### Information shown

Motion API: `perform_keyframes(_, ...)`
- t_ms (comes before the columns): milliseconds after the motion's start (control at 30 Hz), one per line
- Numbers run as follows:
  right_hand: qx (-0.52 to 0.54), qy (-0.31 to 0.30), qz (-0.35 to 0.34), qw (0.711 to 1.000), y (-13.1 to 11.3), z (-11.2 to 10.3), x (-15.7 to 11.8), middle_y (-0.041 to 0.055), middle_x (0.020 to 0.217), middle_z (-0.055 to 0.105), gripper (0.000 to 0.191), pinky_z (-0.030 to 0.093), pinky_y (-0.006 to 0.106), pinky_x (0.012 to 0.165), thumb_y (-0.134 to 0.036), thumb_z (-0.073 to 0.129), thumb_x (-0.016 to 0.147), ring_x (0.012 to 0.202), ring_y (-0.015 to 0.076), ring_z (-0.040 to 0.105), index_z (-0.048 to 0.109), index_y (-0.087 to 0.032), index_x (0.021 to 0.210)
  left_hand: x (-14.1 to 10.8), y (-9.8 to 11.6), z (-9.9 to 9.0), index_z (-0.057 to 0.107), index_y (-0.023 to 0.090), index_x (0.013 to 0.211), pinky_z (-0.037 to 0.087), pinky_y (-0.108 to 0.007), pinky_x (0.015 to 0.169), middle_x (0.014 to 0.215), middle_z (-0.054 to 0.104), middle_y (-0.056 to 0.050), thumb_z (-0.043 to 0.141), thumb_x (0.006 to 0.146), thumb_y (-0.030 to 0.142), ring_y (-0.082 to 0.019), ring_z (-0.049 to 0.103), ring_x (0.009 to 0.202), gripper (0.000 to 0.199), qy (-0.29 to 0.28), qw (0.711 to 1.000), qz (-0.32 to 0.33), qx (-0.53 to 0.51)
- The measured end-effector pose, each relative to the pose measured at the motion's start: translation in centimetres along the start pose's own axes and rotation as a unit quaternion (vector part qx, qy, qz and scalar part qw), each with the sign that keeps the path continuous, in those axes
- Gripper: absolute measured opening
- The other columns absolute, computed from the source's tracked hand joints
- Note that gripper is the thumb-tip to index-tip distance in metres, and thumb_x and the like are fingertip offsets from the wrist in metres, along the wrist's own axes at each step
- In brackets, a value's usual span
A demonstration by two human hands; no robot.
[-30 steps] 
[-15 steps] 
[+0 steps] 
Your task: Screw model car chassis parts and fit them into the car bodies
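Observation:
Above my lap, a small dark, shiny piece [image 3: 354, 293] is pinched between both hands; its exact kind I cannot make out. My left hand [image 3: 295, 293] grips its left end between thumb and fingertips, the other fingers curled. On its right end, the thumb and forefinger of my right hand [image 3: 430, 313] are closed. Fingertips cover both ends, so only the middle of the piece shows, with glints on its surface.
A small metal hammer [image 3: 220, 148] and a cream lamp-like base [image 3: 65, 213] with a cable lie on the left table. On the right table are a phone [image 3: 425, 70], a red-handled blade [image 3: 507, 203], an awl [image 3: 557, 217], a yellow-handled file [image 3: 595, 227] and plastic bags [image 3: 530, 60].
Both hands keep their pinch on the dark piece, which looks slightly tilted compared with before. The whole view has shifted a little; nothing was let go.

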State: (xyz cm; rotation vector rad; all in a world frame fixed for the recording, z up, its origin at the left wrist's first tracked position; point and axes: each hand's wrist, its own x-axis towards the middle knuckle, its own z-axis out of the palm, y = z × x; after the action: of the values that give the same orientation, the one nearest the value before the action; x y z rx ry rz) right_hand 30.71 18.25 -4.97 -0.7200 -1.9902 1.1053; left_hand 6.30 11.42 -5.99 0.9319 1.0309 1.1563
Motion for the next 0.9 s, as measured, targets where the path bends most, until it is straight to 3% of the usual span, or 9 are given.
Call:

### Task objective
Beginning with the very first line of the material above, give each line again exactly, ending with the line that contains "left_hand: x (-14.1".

### Problem solution
Motion API: `perform_keyframes(_, ...)`
- t_ms (comes before the columns): milliseconds after the motion's start (control at 30 Hz), one per line
- Numbers run as follows:
  right_hand: qx (-0.52 to 0.54), qy (-0.31 to 0.30), qz (-0.35 to 0.34), qw (0.711 to 1.000), y (-13.1 to 11.3), z (-11.2 to 10.3), x (-15.7 to 11.8), middle_y (-0.041 to 0.055), middle_x (0.020 to 0.217), middle_z (-0.055 to 0.105), gripper (0.000 to 0.191), pinky_z (-0.030 to 0.093), pinky_y (-0.006 to 0.106), pinky_x (0.012 to 0.165), thumb_y (-0.134 to 0.036), thumb_z (-0.073 to 0.129), thumb_x (-0.016 to 0.147), ring_x (0.012 to 0.202), ring_y (-0.015 to 0.076), ring_z (-0.040 to 0.105), index_z (-0.048 to 0.109), index_y (-0.087 to 0.032), index_x (0.021 to 0.210)
  left_hand: x (-14.1 to 10.8), y (-9.8 to 11.6), z (-9.9 to 9.0), index_z (-0.057 to 0.107), index_y (-0.023 to 0.090), index_x (0.013 to 0.211), pinky_z (-0.037 to 0.087), pinky_y (-0.108 to 0.007), pinky_x (0.015 to 0.169), middle_x (0.014 to 0.215), middle_z (-0.054 to 0.104), middle_y (-0.056 to 0.050), thumb_z (-0.043 to 0.141), thumb_x (0.006 to 0.146), thumb_y (-0.030 to 0.142), ring_y (-0.082 to 0.019), ring_z (-0.049 to 0.103), ring_x (0.009 to 0.202), gripper (0.000 to 0.199), qy (-0.29 to 0.28), qw (0.711 to 1.000), qz (-0.32 to 0.33), qx (-0.53 to 0.51)

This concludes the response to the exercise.